ISSN/ISBN: 1570-9639
DOI: 10.1016/s0005-2728(05)80143-4
Accession: 002257566

The quantitative relationship between energy-dependent quenching of chlorophyll fluorescence (qE) and trans-thylakoid pH difference (delta pH, estimated with 9-aminoacridine) was compared in chloroplasts from leaves preilluminated at low oxygen in the absence of CO2 with chloroplasts from leaves darkened under the same conditions. The extent of both phenomena was varied by changes in actinic light intensity. Chloroplasts from preilluminated leaves contained high levels of zeaxanthin (up to 15% of total carotenoid) and were capable of forming qE at lower delta pH values than chloroplasts from dark-adapted leaves, which lacked zeaxanthin. Infusion of dithiothreitol into leaves prior to preillumination prevented the light-induced formation of zeaxanthin; chloroplasts prepared from these leaves showed the same relationship between qE; and delta pH observed in chloroplasts from dark-adapted leaves. The rate of appearance and disappearance of the change in relationship between qE and delta pH upon leaf preillumination and darkening was closely matched by the kinetics of synthesis and degradation of zeaxanthin. The quantitative relationship between qE and quenching of the dark-level of fluorescence (F0) was very similar in chloroplasts from preilluminated or dark-adapted leaves, containing disparate amounts of zeaxanthin.

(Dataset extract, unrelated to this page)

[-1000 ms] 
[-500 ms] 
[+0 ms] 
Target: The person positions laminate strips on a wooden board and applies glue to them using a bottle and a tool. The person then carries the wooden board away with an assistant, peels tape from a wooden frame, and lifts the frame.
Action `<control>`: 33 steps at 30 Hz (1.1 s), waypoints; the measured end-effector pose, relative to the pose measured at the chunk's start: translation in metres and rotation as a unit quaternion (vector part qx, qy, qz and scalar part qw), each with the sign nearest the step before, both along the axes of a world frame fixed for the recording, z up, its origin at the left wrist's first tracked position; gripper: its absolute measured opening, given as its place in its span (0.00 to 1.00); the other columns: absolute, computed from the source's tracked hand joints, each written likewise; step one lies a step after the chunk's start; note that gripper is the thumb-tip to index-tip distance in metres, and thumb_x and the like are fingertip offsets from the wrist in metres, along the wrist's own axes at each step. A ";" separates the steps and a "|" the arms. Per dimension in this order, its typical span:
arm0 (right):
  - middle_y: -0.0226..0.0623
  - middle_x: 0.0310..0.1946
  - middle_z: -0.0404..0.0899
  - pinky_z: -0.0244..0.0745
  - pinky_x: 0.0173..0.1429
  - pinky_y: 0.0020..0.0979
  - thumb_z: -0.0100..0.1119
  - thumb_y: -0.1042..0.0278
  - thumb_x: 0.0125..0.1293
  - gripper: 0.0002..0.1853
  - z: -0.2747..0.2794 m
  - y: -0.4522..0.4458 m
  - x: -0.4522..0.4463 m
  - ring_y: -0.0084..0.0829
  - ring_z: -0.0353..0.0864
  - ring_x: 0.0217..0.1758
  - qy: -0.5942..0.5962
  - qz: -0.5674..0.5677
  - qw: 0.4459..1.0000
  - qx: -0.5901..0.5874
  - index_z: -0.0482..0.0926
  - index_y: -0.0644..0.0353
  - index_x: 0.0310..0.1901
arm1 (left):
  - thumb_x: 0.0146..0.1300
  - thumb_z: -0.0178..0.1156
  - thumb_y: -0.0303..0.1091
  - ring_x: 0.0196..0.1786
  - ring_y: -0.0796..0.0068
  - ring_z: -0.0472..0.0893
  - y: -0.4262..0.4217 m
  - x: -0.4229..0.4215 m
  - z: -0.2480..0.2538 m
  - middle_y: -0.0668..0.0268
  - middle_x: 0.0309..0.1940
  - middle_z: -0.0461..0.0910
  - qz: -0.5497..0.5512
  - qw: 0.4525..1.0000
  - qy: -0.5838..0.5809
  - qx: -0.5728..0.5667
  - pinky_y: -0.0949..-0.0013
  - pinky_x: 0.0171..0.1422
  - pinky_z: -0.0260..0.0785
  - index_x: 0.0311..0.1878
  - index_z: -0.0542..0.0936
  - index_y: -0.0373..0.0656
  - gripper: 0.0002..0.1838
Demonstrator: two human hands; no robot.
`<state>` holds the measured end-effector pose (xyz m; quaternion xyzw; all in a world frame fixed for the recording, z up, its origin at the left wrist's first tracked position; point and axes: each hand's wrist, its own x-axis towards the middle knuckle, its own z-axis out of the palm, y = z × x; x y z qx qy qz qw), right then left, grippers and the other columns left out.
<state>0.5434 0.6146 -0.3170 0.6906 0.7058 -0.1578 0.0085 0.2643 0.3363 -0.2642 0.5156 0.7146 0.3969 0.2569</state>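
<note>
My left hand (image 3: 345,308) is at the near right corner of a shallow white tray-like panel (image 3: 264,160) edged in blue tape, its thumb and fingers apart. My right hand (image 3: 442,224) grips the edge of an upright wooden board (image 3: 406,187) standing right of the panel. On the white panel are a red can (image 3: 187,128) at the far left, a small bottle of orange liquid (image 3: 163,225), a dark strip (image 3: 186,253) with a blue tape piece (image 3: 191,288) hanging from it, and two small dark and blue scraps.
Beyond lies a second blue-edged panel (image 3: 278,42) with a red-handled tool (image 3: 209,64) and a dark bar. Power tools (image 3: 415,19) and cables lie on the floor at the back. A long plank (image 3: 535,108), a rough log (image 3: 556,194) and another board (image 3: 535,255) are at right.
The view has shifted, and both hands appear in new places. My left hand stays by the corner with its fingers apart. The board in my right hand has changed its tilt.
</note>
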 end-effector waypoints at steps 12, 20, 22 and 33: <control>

In both sets of chloroplasts, qE was inhibited by antimycin A. These latter observations suggest that the formation of qE involves mechanistically similar features in chloroplasts containing or lacking zeaxanthin. Overall, the data are discussed in terms of action of zeaxanthin as a 'quenching amplifier', functioning physiologically to allow qE formation in the absence of high A pH potentially prohibitive to high rates of CO2 fixation.